We are going to try and create a new type of display
We wanted to try and solve this problem, and to create a display that would show this same type of volumetric data on a volumetric surface.
we would then conduct tests similar to those done at the university of victoria and the university of british columbia to see if I could prove somehting different.
the goal is to demonstrate that everyday people can recognize information patterns quickly and easily when allowed to use the spatial parts of their brains, which we do unconsciously.
So how are we going to make this display?
We are going to use the spandex membrane I showed you earlier because of it’s flexible properties.
We are going to use motors so we can create a platform for automatic and dynamic movement with little human interference.
We are going to figure out how to attach the motors to the membrane so that they hold a precise numerical position that can later be correlated to numbers from a dataset.
So let’s get started.
12 pages from slides with building process
Short term goals for improvement
Increase modularity with removable headers
Motors are noisy! Will try microstepping (also improves holding torque)
Write more robust software to prevent blocking
Create more elaborate visualizations using real data sets
Sound to reinforce visual feedback(?)
We have been working on this display for the last ten weeks, and we have roughly another four weeks to make progress.
Some short term goals I would like to implement are:
Increase modularity with removable headers. This way, if a driver fails we can easily replace it.
The motors are still noisy, though some immediate measures can be taken to reduce this. Microstepping is one of them, which has the added benefit of improving the motors’ holding torque.
In my current understanding of the motor software, the functions are blocking. This means that a motor doesn’t move to its new position until the previous motor has finished. There are ways around this, but we are still gaining familiarity with the software phase.
The very next step is to get communication working so that visuals can be projected in real time.
And if there’s time, maybe we’ll include some sound feedback as well.

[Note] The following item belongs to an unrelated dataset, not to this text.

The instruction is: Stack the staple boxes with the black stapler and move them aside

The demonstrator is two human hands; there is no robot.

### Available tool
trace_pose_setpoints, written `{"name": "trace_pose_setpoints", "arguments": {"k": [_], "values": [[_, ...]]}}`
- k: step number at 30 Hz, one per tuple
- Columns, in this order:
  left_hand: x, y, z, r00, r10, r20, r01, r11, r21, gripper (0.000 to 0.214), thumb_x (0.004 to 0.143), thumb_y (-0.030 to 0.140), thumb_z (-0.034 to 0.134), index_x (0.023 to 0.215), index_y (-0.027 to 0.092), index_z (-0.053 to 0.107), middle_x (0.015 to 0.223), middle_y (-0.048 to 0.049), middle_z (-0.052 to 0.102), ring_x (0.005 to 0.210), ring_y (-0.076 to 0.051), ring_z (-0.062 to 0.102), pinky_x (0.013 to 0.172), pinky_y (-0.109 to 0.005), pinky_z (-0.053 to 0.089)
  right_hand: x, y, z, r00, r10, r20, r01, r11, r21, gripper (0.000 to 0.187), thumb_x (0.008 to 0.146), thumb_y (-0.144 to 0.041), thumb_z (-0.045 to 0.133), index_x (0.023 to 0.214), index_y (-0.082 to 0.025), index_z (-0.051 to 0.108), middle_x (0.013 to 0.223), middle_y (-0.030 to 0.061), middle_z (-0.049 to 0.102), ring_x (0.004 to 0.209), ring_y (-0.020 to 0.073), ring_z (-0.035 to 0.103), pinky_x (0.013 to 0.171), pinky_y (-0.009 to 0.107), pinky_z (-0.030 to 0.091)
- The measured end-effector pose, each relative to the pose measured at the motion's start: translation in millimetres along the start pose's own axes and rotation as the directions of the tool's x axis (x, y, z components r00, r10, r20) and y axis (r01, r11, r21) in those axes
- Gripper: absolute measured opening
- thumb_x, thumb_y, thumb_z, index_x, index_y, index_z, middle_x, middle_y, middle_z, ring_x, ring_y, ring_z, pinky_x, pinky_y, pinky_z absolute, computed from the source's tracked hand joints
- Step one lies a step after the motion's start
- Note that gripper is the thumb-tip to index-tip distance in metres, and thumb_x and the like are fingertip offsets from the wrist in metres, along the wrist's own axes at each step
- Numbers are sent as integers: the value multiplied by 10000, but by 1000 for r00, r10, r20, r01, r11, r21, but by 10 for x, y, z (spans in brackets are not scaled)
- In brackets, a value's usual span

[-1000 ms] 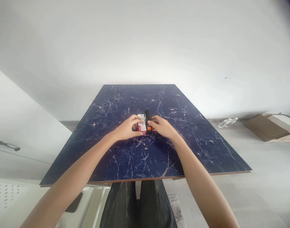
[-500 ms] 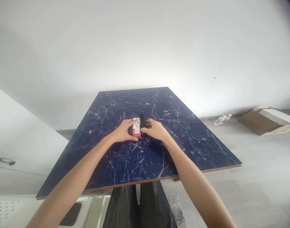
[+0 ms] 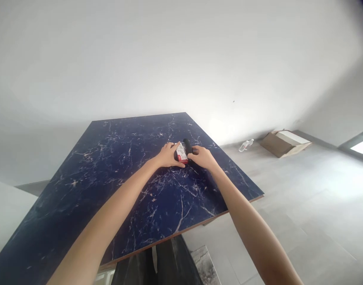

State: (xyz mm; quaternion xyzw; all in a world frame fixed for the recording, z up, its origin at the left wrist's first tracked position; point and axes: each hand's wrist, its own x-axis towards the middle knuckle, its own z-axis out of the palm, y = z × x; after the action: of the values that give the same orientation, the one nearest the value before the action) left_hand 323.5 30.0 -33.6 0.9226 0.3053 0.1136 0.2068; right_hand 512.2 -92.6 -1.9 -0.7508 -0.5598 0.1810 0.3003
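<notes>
White wall fills the back of your view, pale floor on the right. Table in front of you: dark blue, white marble veining, your dark trousers showing under its near edge. Open brown carton on the floor past the table's right side. Your left hand: thumb at the box's near end, index toward its far end, spread around it. Your right hand: thumb and fingers pinching the black cylinder; fingertips on its far side hidden. Clear bottle lies by the carton. Black cylinder sits just right of the red-and-white box, both between your hands, over the tabletop.
</notes>
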Motion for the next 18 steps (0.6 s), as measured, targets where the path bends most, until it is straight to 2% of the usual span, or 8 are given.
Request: {"name": "trace_pose_setpoints", "arguments": {"k": [4, 8, 13, 18], "values": [[444, 235, 178, 997, 66, -35, -65, 998, 22, 1407, 524, 883, 697, 1637, 188, 191, 1507, -228, 336, 1411, -475, 308, 1160, -563, 257, 122, 289, -248, 997, 31, -64, -37, 995, -96, 420, 796, -370, 621, 1171, -218, 732, 1035, 58, 780, 926, 245, 717, 795, 295, 513], [727, 387, 310, 996, 84, -12, -83, 996, 46, 1433, 519, 914, 656, 1641, 173, 159, 1511, -232, 336, 1412, -462, 308, 1162, -545, 246, 220, 512, -414, 993, 52, -103, -64, 991, -119, 408, 787, -363, 623, 1149, -221, 746, 1027, 42, 783, 936, 235, 712, 778, 276, 506], [868, 477, 409, 998, 67, 12, -67, 997, 28, 1446, 529, 935, 627, 1644, 167, 122, 1552, -256, 297, 1433, -485, 266, 1152, -573, 232, 226, 658, -473, 984, 101, -147, -116, 988, -100, 412, 798, -348, 608, 1166, -224, 745, 1033, 47, 783, 945, 234, 711, 793, 285, 503], [831, 497, 441, 998, 70, 3, -70, 997, -8, 1462, 539, 922, 654, 1650, 170, 72, 1582, -266, 300, 1457, -508, 236, 1159, -615, 205, 145, 735, -327, 971, 113, -212, -118, 993, -11, 469, 869, -384, 559, 1285, -199, 673, 1138, 83, 753, 1057, 252, 687, 914, 342, 501]]}}
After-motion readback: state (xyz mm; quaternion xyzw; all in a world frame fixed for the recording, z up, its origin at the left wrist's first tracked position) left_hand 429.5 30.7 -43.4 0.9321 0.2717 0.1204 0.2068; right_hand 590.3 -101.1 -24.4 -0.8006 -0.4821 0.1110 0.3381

(cont.) Steps for the next few weeks
With a working prototype, collaborate with other members of IBM Research to discover the kind of content that’s best suited for this type of display
User Testing, compare results with comparison studies
Properly Document (Video, Web)
Publish Paper with findings
I’d like to take the coming weeks to work with members of the IBM Research team on this floor to discover the kind of content that’s most ideally suited for this type of display.
With user testing, we can also compare our findings with those of the earlier research I mentioned involving spatialization studies to see if we’ve made a difference in the way people can perceive visual information.
It’ll be important to document this project properly, with a good vide, and publish it to the web.
And lastly we’ll publish our findings in a paper.
Continue to make spatial work and think volumetrically
In the long-term, I would like to make this bigger. It would be interesting to see this on an architectural scale.
We can create better resolution by increasing the number of nodes.
As a personal long-term goal, I hope to create more spatial work and continue to think volumetrically.
This is something I consider to be a lifelong journey.
Questions That Will Be Answered
How can we physically embody data in a tangible presence?
How can we draw connections between tangible features and the information they represent? How do shape, movement and space inform these connections?
How can we engage and teach audiences through interaction?
How can we explore information as a medium for communication beyond pixel-based screens?